TRY IT: Print every entry word for word, but omit the pictures.

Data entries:
--------

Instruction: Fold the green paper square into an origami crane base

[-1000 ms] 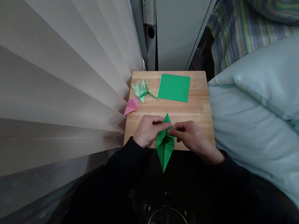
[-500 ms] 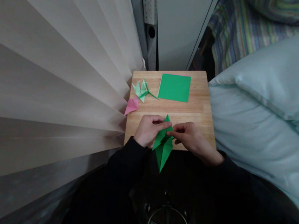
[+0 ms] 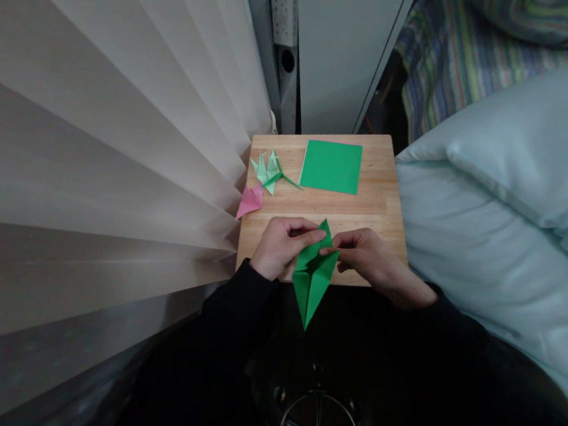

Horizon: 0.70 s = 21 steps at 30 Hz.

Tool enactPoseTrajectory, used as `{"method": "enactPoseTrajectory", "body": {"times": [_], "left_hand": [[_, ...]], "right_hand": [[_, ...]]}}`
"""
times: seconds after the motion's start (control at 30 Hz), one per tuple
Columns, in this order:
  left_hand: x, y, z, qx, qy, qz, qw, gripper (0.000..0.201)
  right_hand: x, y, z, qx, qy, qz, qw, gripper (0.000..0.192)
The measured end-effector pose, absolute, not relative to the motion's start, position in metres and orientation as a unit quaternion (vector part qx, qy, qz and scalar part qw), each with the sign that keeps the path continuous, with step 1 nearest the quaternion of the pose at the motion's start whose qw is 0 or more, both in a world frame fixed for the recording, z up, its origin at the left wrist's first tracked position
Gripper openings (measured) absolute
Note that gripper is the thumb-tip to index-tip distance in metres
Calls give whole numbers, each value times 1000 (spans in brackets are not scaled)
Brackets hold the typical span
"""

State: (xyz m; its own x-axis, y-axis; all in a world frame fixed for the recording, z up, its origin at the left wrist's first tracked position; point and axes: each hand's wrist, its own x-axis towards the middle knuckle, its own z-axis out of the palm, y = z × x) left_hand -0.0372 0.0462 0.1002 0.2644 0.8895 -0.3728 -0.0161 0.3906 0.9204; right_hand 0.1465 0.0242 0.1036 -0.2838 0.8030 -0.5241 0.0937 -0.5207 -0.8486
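Note:
A partly folded piece of green origami paper (image 3: 318,280), shaped like a long diamond with flaps spread around a middle pocket, is held over the near edge of the small wooden table (image 3: 374,212). On its left upper side my left hand (image 3: 284,243) grips it, thumb on top and fingers underneath. My right hand (image 3: 367,260) pinches the right flap between thumb and forefinger. The lower tip of the paper points down past the table edge, toward my lap.
At the table's back lies a stack of green square paper (image 3: 331,167). To its left are a pale green paper crane (image 3: 265,169), a thin green folded shape (image 3: 282,175) and a pink folded piece (image 3: 250,201). A pleated curtain (image 3: 168,162) borders the left, bedding (image 3: 491,193) the right.
My right hand has moved slightly right, drawing the right flap outward, so the green paper is spread wider. Its top tip has shifted right. My left hand stays nearly in place.

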Motion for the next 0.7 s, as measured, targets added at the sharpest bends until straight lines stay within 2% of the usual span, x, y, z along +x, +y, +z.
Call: {"method": "enactPoseTrajectory", "body": {"times": [0.53, 0.7], "left_hand": [[-32, 44, 107, 394, 529, 285, 695, 22], [-29, 44, 110, 362, 533, 299, 704, 26]], "right_hand": [[142, 19, 105, -522, -398, 722, 219, 15], [144, 20, 108, -512, -396, 732, 212, 15]]}}
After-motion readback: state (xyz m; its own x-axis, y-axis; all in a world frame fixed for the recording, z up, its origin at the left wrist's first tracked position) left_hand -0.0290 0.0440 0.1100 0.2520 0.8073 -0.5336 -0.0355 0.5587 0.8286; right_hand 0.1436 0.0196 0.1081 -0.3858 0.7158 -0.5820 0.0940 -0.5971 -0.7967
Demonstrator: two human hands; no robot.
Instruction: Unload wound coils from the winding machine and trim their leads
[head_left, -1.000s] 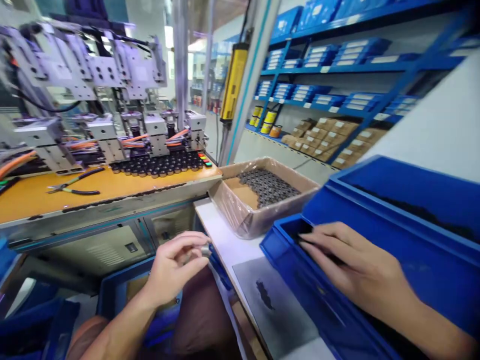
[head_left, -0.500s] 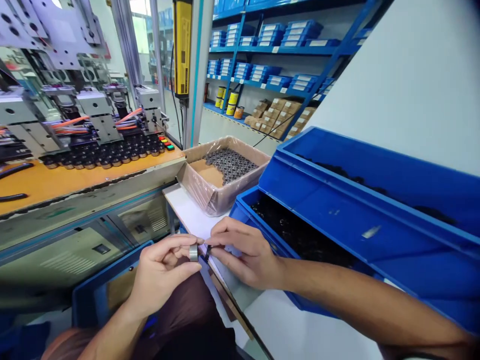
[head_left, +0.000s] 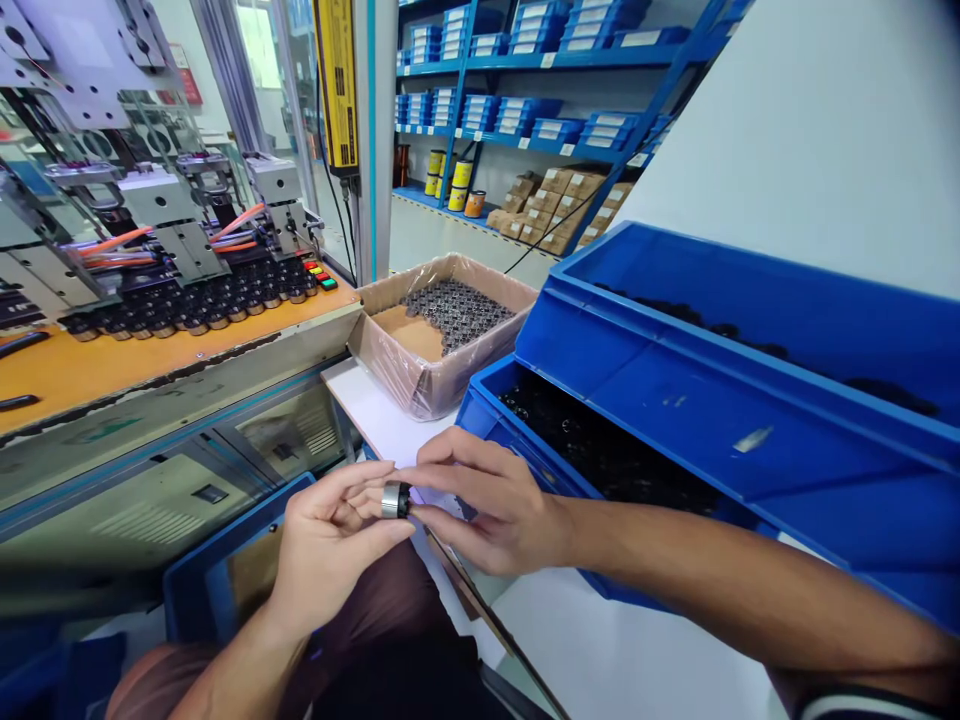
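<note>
The fingers [head_left: 352,500] of the left hand [head_left: 330,545] pinch a small metal ring [head_left: 390,499] by its rim, so its open face turns toward the other hand. It sits over the lap, just off the white tabletop [head_left: 382,420] edge. Touching it from the right, the right hand [head_left: 487,505] closes thumb and forefinger on a dark ring [head_left: 406,499] and holds it flush against the metal one, as if to seat the two together. Beyond, a plastic-lined cardboard box [head_left: 435,385] of dark parts stands on the tabletop. Further right, a blue bin [head_left: 525,455] of black parts lies within easy reach of the right arm.
</note>
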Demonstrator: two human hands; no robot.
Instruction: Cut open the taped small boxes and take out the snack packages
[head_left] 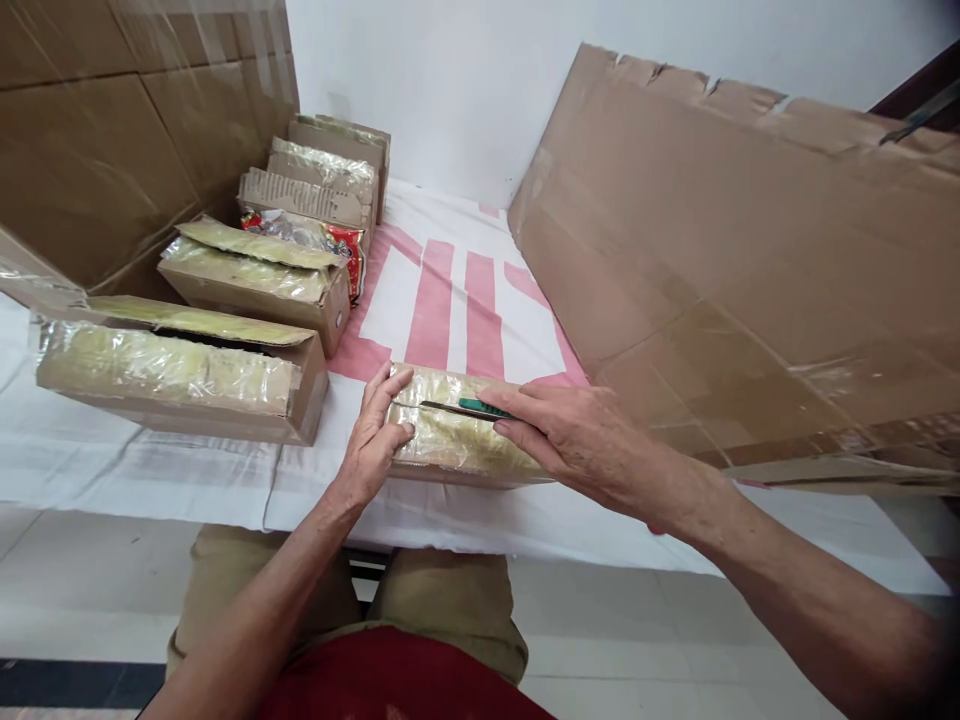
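No brand or lettering can be read anywhere: the red packet [341, 245] in the row of opened cartons [255, 275] at the left shows only a blurred print, and the white cloth [450, 290] over the table bears broad red bars that spell nothing legible. The taped box [450, 445] lies near the table's front edge, just beside the big leaning cardboard sheet [735, 270]. The left hand [375, 440] presses its fingers flat and narrow on the box's left end, thumb on top. The right hand [577, 440] pinches a green-handled cutter [465, 408] (blade laid along the top tape seam). Open cloth lies beyond the box, between cartons and sheet.
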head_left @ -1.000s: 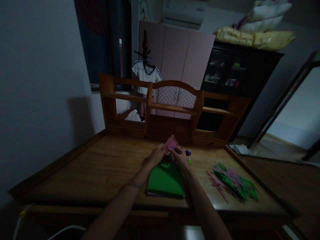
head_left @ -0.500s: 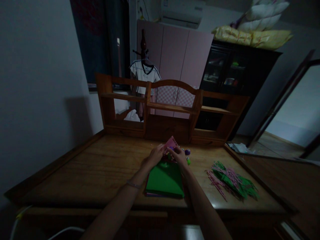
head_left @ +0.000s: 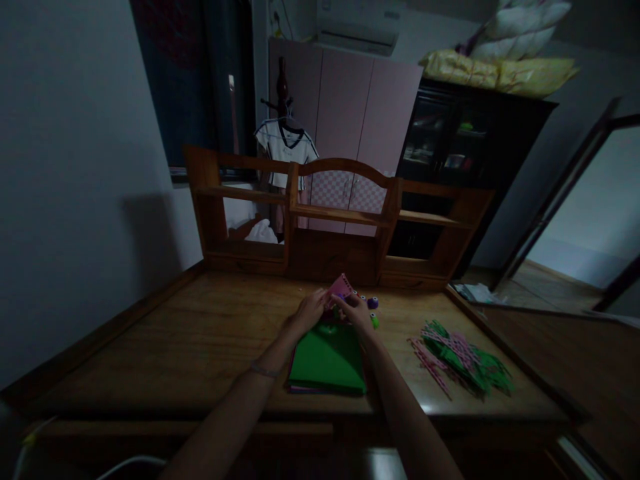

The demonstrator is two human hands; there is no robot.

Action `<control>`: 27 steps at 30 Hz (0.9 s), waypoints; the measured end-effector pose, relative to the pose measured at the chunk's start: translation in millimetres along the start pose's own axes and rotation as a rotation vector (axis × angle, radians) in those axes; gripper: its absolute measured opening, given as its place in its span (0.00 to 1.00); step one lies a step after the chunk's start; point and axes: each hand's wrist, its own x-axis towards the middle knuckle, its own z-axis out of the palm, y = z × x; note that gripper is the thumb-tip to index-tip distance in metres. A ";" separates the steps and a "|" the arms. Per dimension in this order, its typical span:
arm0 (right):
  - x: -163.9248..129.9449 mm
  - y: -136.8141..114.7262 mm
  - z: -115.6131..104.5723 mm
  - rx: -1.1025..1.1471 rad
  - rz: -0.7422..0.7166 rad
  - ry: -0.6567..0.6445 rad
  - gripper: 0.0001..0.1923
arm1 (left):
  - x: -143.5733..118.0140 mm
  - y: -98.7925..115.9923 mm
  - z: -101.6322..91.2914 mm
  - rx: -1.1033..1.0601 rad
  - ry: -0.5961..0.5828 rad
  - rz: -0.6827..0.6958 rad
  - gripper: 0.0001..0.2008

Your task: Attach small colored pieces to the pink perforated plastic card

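Observation:
A pink sheet piece [head_left: 343,285] with dark marks along one edge is held up above the desk, tilted, with a corner pointing upward. My left hand [head_left: 311,309] is closed on its left side. My right hand [head_left: 357,312] pinches at its right side, where a small purple bit shows near the fingertips. Below both hands lies a stack of coloured sheets with a green one [head_left: 327,360] on top. Small purple [head_left: 373,303] and green [head_left: 374,321] pieces with eye-like spots sit just beyond my right hand. The dim light blurs detail between the fingers.
To the right lies a pile of green and pink cut strips [head_left: 463,357] on the wooden desk [head_left: 200,333]. A wooden shelf unit [head_left: 340,215] stands along the desk's back edge. Behind it are a hanging shirt [head_left: 287,143] and pink cupboards [head_left: 345,100].
The whole view has shifted slightly. Both hands keep their grip on the pink piece, with only a slight movement of the fingers.

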 end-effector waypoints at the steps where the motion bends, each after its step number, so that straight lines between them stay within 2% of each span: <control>1: -0.7 -1.0 -0.3 -0.009 0.006 0.002 0.25 | -0.1 -0.2 -0.1 -0.001 -0.004 -0.002 0.16; 11: -3.1 -6.0 -1.7 -0.022 0.014 -0.016 0.28 | 3.0 -14.9 6.0 -0.003 -0.021 0.026 0.17; 21: -4.4 -8.7 -1.9 -0.003 0.030 -0.017 0.28 | 3.3 -11.7 6.2 -0.048 -0.024 0.028 0.19; 27: -1.7 -1.3 -1.9 0.011 0.040 -0.017 0.27 | 3.1 -11.9 6.0 -0.030 -0.019 0.020 0.20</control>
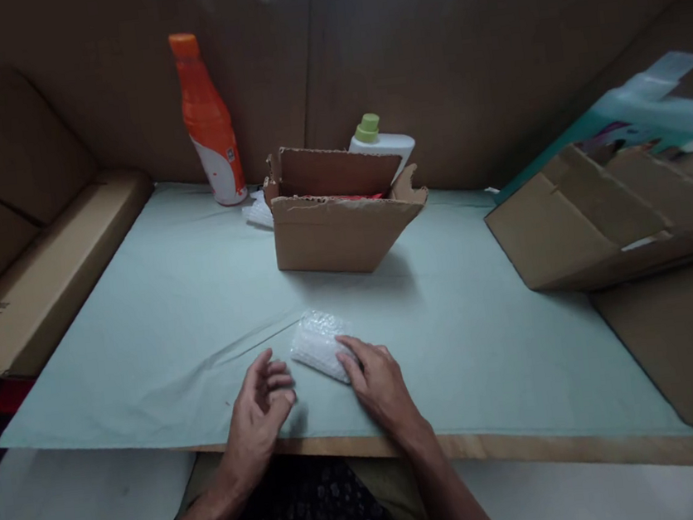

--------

TASK ANSWER:
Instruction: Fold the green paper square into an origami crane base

[-1000 ms] 
[-500 ms] 
[+0 ms] 

Horizon: 0.70 s = 21 steps at 30 Hz.

Tool enactPoseTrajectory, used as `{"method": "enactPoseTrajectory", "body": {"times": [_], "left_hand": [[_, ...]], "right_hand": [[_, ...]]}}`
"""
times: seconds after the motion's start (control at 30 Hz), one per tuple
Columns, in this order:
  left_hand: x, y, z, qx, qy, qz, qw, gripper (0.000..0.201)
  right_hand: x, y, z, qx, qy, qz, qw, gripper (0.000..0.192)
The measured end-effector pose, absolute, not relative to the motion's start, position in metres and orientation as a unit quaternion (vector part qx, qy, qz and scalar part qw), each with the sign that keeps the path continuous, with step 1 nearest the quaternion of the pose at the motion's start whose qw is 0 or more, both in a world frame fixed for the recording, z up, its origin at the left wrist's first tracked position
Gripper openings (measured) absolute
Note that gripper is the thumb-tip to index-tip distance in metres
Calls give whole numbers, each value times 1000 (spans in brackets are not scaled)
Brackets hold the typical span
"""

State: (xyz m; its own x-axis, y-axis; all in a world frame fixed for the recording, z up, its origin at the left wrist's first tracked position; point and axes: each hand's wrist, its own x-axis towards the middle knuckle, its own z-axis out of the palm, y = z × x) left_hand -0.0372 0.0462 0.1002 0.2644 0.8895 -0.3728 -0.0161 0.3906 0.9204; right_hand 0.1465 0.0242 0.1036 -0.2838 0.8030 -0.5241 0.0937 -0.5207 -0.8486
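Note:
A partly folded piece of green origami paper (image 3: 318,280), shaped like a long diamond with flaps spread around a middle pocket, is held over the near edge of the small wooden table (image 3: 374,212). On its left upper side my left hand (image 3: 284,243) grips it, thumb on top and fingers underneath. My right hand (image 3: 367,260) pinches the right flap between thumb and forefinger. The lower tip of the paper points down past the table edge, toward my lap.
At the table's back lies a stack of green square paper (image 3: 331,167). To its left are a pale green paper crane (image 3: 265,169), a thin green folded shape (image 3: 282,175) and a pink folded piece (image 3: 250,201). A pleated curtain (image 3: 168,162) borders the left, bedding (image 3: 491,193) the right.
My right hand has moved slightly right, drawing the right flap outward, so the green paper is spread wider. Its top tip has shifted right. My left hand stays nearly in place.
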
Motion for the next 0.7 s, as measured, targets added at the sharpest bends until straight lines stay within 2% of the usual span, x, y, z along +x, +y, +z.
Call: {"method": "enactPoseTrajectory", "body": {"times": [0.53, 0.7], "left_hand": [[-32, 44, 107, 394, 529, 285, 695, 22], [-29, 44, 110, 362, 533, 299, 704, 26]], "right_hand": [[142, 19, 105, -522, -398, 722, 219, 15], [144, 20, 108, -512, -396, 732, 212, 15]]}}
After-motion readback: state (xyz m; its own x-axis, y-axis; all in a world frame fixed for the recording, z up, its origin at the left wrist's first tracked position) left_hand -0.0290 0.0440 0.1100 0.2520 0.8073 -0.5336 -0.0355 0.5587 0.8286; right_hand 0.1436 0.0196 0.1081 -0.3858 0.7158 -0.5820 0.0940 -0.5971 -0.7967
Demonstrator: two human hands; no robot.
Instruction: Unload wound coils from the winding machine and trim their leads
[head_left, -1.000s] 
[head_left, -0.500s] 
[head_left, +0.000s] 
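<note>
The fingers [head_left: 352,500] of the left hand [head_left: 330,545] pinch a small metal ring [head_left: 390,499] by its rim, so its open face turns toward the other hand. It sits over the lap, just off the white tabletop [head_left: 382,420] edge. Touching it from the right, the right hand [head_left: 487,505] closes thumb and forefinger on a dark ring [head_left: 406,499] and holds it flush against the metal one, as if to seat the two together. Beyond, a plastic-lined cardboard box [head_left: 435,385] of dark parts stands on the tabletop. Further right, a blue bin [head_left: 525,455] of black parts lies within easy reach of the right arm.
</note>
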Demonstrator: two human hands; no robot.
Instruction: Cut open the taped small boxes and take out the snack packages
[head_left] 
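No brand or lettering can be read anywhere: the red packet [341, 245] in the row of opened cartons [255, 275] at the left shows only a blurred print, and the white cloth [450, 290] over the table bears broad red bars that spell nothing legible. The taped box [450, 445] lies near the table's front edge, just beside the big leaning cardboard sheet [735, 270]. The left hand [375, 440] presses its fingers flat and narrow on the box's left end, thumb on top. The right hand [577, 440] pinches a green-handled cutter [465, 408] (blade laid along the top tape seam). Open cloth lies beyond the box, between cartons and sheet.
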head_left @ -1.000s: 
head_left @ -0.500s: 
head_left @ +0.000s: 

The demonstrator is two human hands; there is no robot.

Action `<control>`: 27 steps at 30 Hz (0.9 s), waypoints; the measured end-effector pose, relative to the pose measured at the chunk's start: translation in millimetres along the start pose's own axes and rotation as a rotation vector (axis × angle, radians) in those axes; gripper: its absolute measured opening, given as its place in its span (0.00 to 1.00); step one lies a step after the chunk's start; point and axes: each hand's wrist, its own x-axis towards the middle knuckle, its own z-axis out of the palm, y = z × x; note that gripper is the thumb-tip to index-tip distance in metres. A ";" separates the steps and a "|" the arms. Per dimension in this order, its typical span:
arm0 (right):
  - x: -163.9248..129.9449 mm
  - y: -136.8141..114.7262 mm
  - z: -115.6131..104.5723 mm
  - rx: -1.1025..1.1471 rad
  - rz: -0.7422..0.7166 rad
  - ry: -0.6567..0.6445 rad
  - gripper: 0.0001..0.1923
arm1 (left):
  - x: -143.5733..118.0140 mm
  - y: -98.7925..115.9923 mm
  - z: -101.6322..91.2914 mm
  - rx: -1.1033..1.0601 rad
  - ry: -0.5961..0.5828 rad
  - rz: -0.6827..0.6958 rad
  - gripper: 0.0001..0.2008

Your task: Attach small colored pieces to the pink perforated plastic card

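Observation:
A pink sheet piece [head_left: 343,285] with dark marks along one edge is held up above the desk, tilted, with a corner pointing upward. My left hand [head_left: 311,309] is closed on its left side. My right hand [head_left: 357,312] pinches at its right side, where a small purple bit shows near the fingertips. Below both hands lies a stack of coloured sheets with a green one [head_left: 327,360] on top. Small purple [head_left: 373,303] and green [head_left: 374,321] pieces with eye-like spots sit just beyond my right hand. The dim light blurs detail between the fingers.
To the right lies a pile of green and pink cut strips [head_left: 463,357] on the wooden desk [head_left: 200,333]. A wooden shelf unit [head_left: 340,215] stands along the desk's back edge. Behind it are a hanging shirt [head_left: 287,143] and pink cupboards [head_left: 345,100].
The whole view has shifted slightly. Both hands keep their grip on the pink piece, with only a slight movement of the fingers.
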
 end-effector waypoints at the steps where the motion bends, each after its step number, so that straight lines between them stay within 2% of each span: <control>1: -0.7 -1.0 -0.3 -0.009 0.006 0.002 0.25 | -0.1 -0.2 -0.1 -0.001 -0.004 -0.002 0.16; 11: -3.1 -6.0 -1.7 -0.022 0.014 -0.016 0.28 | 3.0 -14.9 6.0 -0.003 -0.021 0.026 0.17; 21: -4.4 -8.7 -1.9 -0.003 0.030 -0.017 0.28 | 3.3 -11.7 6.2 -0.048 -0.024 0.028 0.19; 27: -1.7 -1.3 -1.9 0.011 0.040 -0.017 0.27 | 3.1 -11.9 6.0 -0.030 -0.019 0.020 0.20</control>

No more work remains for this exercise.